◆ Data provided
________________________________________

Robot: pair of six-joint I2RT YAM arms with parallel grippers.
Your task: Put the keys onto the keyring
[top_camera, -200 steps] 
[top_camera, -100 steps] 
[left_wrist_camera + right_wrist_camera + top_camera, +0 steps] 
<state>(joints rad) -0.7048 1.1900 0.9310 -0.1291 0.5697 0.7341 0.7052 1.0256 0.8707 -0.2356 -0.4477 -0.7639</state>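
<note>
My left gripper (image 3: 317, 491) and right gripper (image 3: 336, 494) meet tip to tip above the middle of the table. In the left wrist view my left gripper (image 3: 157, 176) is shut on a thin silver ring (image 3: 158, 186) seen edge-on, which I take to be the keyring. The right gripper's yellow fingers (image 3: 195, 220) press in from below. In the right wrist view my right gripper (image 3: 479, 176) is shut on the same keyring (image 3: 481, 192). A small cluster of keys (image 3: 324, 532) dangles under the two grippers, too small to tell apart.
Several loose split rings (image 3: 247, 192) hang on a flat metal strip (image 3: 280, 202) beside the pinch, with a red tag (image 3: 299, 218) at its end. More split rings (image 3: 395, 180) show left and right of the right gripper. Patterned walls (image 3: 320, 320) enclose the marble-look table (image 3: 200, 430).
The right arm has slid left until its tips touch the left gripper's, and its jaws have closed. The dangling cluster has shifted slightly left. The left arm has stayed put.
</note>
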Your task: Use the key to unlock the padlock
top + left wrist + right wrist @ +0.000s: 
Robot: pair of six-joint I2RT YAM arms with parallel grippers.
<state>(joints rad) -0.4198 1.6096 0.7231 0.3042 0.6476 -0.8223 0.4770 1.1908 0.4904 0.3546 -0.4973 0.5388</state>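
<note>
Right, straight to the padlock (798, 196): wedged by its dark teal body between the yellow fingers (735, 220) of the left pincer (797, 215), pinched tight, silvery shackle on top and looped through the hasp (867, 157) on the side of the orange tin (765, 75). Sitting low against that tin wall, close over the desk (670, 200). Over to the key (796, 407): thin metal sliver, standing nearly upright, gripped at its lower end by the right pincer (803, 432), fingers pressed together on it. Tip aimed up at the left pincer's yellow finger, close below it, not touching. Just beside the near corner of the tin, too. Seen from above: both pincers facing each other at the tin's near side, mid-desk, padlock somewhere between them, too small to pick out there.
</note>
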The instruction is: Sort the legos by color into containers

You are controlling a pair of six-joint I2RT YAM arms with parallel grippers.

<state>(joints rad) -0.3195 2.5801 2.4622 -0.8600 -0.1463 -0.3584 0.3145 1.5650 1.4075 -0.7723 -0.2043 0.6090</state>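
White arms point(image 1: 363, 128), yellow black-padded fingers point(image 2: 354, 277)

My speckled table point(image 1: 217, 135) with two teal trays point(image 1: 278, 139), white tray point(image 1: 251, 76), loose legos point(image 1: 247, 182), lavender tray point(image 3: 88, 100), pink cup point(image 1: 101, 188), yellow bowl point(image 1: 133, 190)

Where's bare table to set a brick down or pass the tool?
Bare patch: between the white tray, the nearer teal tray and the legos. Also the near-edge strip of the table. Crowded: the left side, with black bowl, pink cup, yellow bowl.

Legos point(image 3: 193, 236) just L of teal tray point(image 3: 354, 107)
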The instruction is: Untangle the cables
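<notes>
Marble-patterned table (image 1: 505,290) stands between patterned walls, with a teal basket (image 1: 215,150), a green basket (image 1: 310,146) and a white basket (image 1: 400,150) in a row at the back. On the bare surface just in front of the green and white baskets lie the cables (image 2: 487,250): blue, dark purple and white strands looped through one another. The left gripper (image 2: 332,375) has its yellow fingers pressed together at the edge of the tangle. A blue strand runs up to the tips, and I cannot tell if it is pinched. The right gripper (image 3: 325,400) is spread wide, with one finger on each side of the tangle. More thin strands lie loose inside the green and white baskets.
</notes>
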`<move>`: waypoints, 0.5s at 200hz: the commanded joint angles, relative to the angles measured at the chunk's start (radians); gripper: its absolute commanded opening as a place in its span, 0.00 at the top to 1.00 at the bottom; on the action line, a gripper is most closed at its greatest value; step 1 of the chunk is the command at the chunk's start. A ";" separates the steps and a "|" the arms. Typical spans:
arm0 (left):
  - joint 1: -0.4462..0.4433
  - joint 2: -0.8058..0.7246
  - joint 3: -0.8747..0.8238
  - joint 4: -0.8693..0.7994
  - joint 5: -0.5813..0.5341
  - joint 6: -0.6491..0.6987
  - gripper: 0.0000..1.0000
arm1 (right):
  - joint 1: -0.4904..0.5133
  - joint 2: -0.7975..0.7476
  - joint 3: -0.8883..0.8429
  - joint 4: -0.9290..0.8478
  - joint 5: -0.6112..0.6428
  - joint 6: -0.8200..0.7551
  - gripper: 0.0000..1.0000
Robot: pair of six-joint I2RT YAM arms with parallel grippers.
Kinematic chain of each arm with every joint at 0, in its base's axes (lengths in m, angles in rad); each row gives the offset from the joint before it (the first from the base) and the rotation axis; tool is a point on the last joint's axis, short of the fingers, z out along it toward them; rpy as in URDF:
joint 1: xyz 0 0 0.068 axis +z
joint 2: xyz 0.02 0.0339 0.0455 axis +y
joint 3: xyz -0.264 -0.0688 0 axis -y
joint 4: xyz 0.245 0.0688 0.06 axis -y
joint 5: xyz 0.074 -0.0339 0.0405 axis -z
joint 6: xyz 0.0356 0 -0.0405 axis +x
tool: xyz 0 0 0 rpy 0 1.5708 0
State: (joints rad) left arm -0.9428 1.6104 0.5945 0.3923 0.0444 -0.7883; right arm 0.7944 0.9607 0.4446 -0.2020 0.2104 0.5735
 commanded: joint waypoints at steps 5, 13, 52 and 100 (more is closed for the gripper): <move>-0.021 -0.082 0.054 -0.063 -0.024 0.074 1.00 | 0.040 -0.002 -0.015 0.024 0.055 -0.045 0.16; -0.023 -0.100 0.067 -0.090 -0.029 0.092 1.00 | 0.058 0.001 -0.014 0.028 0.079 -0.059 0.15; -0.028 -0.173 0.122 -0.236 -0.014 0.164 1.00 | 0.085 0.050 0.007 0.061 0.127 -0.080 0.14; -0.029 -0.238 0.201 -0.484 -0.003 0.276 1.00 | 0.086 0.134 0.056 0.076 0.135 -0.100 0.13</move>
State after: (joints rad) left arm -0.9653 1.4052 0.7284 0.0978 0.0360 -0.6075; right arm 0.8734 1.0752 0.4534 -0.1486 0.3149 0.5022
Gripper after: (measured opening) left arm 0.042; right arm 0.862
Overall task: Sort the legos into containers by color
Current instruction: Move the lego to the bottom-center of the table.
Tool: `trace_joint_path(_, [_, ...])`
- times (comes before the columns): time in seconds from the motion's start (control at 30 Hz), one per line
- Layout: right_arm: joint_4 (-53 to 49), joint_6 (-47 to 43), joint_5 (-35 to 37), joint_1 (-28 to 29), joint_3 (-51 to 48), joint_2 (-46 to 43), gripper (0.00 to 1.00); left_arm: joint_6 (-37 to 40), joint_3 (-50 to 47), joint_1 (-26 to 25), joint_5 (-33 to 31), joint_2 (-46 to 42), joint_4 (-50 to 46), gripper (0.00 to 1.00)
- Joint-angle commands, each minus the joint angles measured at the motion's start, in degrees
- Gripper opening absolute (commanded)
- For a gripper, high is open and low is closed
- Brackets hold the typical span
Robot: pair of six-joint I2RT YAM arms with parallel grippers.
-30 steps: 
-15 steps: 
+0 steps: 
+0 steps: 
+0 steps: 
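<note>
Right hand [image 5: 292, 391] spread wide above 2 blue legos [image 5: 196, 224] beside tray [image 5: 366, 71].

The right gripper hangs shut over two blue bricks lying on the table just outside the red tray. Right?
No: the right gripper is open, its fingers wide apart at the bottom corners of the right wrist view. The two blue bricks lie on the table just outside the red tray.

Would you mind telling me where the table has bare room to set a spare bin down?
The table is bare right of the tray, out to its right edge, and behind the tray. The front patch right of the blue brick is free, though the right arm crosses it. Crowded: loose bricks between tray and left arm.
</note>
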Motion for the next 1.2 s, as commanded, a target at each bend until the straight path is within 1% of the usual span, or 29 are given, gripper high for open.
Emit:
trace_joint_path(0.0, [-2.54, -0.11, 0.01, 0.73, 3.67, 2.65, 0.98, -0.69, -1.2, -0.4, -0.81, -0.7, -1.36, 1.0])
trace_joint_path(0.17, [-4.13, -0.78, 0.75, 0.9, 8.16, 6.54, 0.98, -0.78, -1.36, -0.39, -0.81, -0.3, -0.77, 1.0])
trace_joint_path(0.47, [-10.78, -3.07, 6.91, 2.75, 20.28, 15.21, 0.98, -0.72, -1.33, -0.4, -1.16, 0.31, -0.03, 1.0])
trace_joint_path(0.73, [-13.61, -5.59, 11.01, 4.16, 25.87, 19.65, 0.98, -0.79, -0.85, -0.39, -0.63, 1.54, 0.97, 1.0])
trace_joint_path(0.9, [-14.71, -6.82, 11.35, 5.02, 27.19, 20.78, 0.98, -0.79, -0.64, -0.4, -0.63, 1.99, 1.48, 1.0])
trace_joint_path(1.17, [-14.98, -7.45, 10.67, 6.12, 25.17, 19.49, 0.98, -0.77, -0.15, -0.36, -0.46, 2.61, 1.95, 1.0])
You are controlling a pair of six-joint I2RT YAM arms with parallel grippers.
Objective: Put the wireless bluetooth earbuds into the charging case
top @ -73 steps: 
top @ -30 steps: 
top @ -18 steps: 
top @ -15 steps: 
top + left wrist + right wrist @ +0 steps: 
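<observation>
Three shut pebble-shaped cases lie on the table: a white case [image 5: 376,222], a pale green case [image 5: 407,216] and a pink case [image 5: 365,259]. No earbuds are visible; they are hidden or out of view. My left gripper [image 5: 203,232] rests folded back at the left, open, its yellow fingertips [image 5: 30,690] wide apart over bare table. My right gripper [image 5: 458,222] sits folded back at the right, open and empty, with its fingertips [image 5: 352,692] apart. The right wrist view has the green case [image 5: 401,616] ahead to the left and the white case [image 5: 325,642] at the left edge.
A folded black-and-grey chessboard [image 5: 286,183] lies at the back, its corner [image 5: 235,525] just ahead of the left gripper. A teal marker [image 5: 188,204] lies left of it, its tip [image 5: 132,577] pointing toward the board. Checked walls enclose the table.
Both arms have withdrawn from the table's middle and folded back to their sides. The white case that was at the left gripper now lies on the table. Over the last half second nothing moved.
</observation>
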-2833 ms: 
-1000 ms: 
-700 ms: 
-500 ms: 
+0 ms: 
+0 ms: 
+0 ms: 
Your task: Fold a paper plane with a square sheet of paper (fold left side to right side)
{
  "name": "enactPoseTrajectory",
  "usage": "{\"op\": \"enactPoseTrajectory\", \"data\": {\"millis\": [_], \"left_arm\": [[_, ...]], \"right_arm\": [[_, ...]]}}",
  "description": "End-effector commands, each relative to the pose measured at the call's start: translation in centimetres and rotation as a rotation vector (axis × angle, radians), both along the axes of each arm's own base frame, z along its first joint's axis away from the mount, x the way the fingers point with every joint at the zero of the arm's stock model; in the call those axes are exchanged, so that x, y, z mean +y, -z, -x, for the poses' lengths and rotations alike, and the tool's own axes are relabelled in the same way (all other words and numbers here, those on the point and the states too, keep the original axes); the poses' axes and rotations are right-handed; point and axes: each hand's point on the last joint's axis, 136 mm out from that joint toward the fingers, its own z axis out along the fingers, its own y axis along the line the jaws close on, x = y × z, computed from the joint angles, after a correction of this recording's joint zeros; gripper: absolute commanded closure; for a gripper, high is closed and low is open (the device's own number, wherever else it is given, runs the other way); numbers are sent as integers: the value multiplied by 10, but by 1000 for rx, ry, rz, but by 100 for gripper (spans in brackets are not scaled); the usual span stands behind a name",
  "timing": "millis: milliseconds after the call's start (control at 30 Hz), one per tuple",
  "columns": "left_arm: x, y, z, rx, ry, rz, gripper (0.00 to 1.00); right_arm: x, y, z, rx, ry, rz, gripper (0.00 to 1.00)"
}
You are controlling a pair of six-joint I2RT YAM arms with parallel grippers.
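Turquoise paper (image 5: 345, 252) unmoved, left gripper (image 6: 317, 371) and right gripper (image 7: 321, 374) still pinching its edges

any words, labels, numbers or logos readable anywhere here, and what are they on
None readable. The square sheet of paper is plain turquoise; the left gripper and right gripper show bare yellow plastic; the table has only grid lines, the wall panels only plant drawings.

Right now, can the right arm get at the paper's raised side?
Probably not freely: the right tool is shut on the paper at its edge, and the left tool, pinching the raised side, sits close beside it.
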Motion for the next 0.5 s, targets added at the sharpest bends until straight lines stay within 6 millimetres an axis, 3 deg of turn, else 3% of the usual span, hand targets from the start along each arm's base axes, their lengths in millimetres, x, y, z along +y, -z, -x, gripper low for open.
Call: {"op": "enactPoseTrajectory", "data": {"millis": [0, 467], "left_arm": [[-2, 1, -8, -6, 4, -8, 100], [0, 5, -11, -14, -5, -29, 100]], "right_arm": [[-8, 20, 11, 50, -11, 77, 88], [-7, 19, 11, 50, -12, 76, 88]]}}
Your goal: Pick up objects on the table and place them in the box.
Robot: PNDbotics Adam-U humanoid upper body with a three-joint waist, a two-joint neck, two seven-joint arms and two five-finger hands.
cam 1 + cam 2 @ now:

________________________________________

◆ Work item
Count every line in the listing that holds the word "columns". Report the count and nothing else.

◆ Result of this task
2